Large-scale Traveling Salesman Problem (TSP) applications are common and important in practice. Unfortunately, the time usage of the state-of-the-art heuristic solver LKH increases quadratically with the scale of the problem instance. Neural Combinatorial Optimization (NCO) has emerged as an efficient alternative to LKH, but it struggles to handle large-scale instances using zero-shot generalization. Divide-and-conquer is a classical paradigm for handling large-scale problems. However, integrating NCO with the divide-and-conquer paradigm is challenging. Fine-grained division is necessary to maintain the solution quality of the NCO solver on sub-problems. The K-Means algorithm is widely used for division as it delivers good results, but its time complexity grows to O(N2) in fine-grained division. Besides, merging strategies that rely on pre-defined rules miss opportunities to improve solution quality. In this paper, we present FGDC, a fine-grained divide-and-conquer approach for extending NCO to solve large-scale TSP. In the dividing procedure, we propose LocKMeans algorithm with O(N) time complexity to construct small-scale sub-problems based on the density distribution of nodes. The solving procedure imposes minimal constraints on the NCO solver, which is used to solve these sub-problems with GPU parallel execution, allowing FGDC to serve as a plug-and-play tool for general NCO approaches. We propose an MST-based merging strategy which is enhanced from three different perspectives including merging combination, merging operator, and merging order. Experimental results demonstrate that FGDC outperforms existing methods in the fine-grained division scenario. Additionally, it is highly scalable over instances ranging from 1K to 1M nodes. When employing POMO (pre-trained on TSP-100) as the solver, FGDC surpasses the SOTA baseline H-TSP by a significant margin, yielding the best result for large-scale TSP within the NCO landscape.
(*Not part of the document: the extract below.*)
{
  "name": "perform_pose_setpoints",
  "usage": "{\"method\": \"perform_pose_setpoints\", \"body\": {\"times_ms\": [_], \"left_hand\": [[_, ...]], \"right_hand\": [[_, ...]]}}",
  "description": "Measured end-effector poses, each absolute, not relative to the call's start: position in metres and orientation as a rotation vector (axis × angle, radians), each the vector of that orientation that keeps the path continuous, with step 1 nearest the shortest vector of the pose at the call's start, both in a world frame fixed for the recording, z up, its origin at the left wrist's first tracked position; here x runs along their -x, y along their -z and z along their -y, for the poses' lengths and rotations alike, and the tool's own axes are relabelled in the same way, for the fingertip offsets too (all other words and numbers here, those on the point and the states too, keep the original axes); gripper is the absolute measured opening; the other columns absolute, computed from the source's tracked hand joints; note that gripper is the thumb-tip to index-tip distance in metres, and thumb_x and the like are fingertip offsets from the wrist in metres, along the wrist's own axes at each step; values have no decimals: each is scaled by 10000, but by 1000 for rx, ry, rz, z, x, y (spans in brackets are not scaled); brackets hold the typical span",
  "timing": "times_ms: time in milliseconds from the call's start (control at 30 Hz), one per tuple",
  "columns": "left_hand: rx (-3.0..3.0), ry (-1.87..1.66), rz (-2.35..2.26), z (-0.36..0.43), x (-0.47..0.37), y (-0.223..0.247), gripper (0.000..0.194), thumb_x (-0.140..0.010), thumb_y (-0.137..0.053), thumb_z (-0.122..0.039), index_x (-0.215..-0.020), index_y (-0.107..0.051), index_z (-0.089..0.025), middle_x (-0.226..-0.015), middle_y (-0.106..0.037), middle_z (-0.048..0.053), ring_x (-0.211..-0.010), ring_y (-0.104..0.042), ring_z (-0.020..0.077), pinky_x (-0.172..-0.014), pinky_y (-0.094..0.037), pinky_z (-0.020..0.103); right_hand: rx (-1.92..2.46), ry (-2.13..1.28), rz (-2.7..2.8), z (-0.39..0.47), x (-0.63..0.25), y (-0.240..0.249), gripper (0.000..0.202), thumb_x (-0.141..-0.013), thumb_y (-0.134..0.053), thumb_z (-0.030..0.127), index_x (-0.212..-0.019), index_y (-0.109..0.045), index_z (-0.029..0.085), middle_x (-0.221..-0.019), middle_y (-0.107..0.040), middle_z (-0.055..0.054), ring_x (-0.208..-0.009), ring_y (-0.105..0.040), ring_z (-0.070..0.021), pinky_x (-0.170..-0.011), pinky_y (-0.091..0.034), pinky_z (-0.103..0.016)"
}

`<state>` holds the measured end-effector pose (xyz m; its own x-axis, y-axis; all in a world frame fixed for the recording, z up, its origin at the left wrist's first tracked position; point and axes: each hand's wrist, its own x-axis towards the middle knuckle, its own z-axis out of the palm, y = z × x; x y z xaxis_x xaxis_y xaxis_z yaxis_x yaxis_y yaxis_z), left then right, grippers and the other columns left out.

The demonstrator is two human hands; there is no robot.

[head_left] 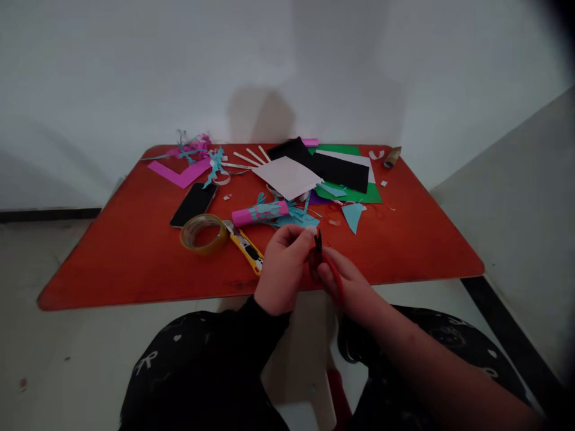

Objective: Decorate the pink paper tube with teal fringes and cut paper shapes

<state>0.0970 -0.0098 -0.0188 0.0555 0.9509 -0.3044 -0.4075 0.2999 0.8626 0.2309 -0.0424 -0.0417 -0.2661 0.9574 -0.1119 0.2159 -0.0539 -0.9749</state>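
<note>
My right hand (348, 281) is closed around red-handled scissors (333, 275), their dark blades pointing up and away from me. Close beside the blades, my left hand (285, 263) pinches a small white scrap (311, 230) between thumb and finger; it looks like paper, mostly covered by the fingertips. Both hands are over the near edge of the red table (135, 263). Just left of my left hand lies a yellow utility knife (246, 246). Beyond the hands rests a pink paper tube (245, 216) with light blue scalloped paper around it and blue fringe at its right end.
A roll of tape (204, 234) and a black phone (194, 205) lie to the left. Farther back are a white sheet (287, 176), black paper (344, 170), green paper (372, 194), a pink strip (179, 175) and shredded paper (195, 145). A wall (179, 72) stands behind the table.
</note>
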Motion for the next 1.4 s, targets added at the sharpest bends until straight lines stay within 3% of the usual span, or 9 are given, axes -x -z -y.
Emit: {"method": "perform_pose_setpoints", "body": {"times_ms": [633, 1000, 1400], "left_hand": [[-734, -1097, -1133, 11, -97, 18, 299, -787, -770, -402, -744, -567, -187, -600, -496, -64, -507, -389, 59, -525, -351, 201], [-778, -1103, -1120, 8, -92, 21, 273, -797, -752, -376, -758, -559, -188, -635, -491, -58, -554, -419, 72, -550, -353, 207], [-855, -1047, -1118, 6, -83, 19, 269, -771, -778, -373, -736, -588, -185, -693, -528, -38, -596, -441, 82, -578, -383, 211]], "right_hand": [[1373, -1262, 1611, 39, -235, 37, 516, -944, -488, 703, -840, -528, 199, -774, -559, 4, -693, -474, -150, -610, -347, -275], [1400, -1289, 1613, 37, -240, 33, 400, -926, -601, 591, -850, -563, 199, -778, -582, 11, -708, -500, -155, -607, -342, -270], [1447, -1403, 1635, 35, -251, 23, 393, -886, -645, 553, -756, -510, 207, -701, -481, 34, -649, -430, -138, -566, -312, -266]]}}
FGDC:扩展NCO解决大规模旅行商问题的细粒度分而治之方法
大规模旅行商问题(TSP)的应用在实践中非常普遍和重要。不幸的是,最先进的启发式求解器LKH的使用时间随着问题实例的规模呈二次增长。神经组合优化(NCO)已成为LKH的有效替代方案,但它难以处理使用零次泛化的大规模实例。分而治之是处理大规模问题的经典范例。然而,将非政府组织与分而治之的模式相结合是具有挑战性的。细粒度划分对于保证NCO求解子问题的解的质量是必要的。K-Means算法因其除法效果好而被广泛使用,但在细粒度除法中其时间复杂度增长到O(N2)。此外,依赖于预定义规则的合并策略错失了提高解决方案质量的机会。在本文中,我们提出了FGDC,一种细粒度的分治方法,用于扩展NCO来解决大规模TSP。在划分过程中,我们提出了时间复杂度为0 (N)的LocKMeans算法,根据节点的密度分布构造小尺度子问题。求解过程对NCO求解器施加了最小的约束,它用于通过GPU并行执行来解决这些子问题,允许FGDC作为一般NCO方法的即插即用工具。本文提出了一种基于mst的合并策略,并从合并组合、合并算子和合并顺序三个不同的角度进行了改进。实验结果表明,FGDC在细粒度分割场景下优于现有方法。此外,它在从1K到1M节点的实例上具有高度可伸缩性。当使用POMO(在TSP-100上预训练)作为求解器时,FGDC大大超过了SOTA基线H-TSP,在NCO景观中产生了大规模TSP的最佳结果。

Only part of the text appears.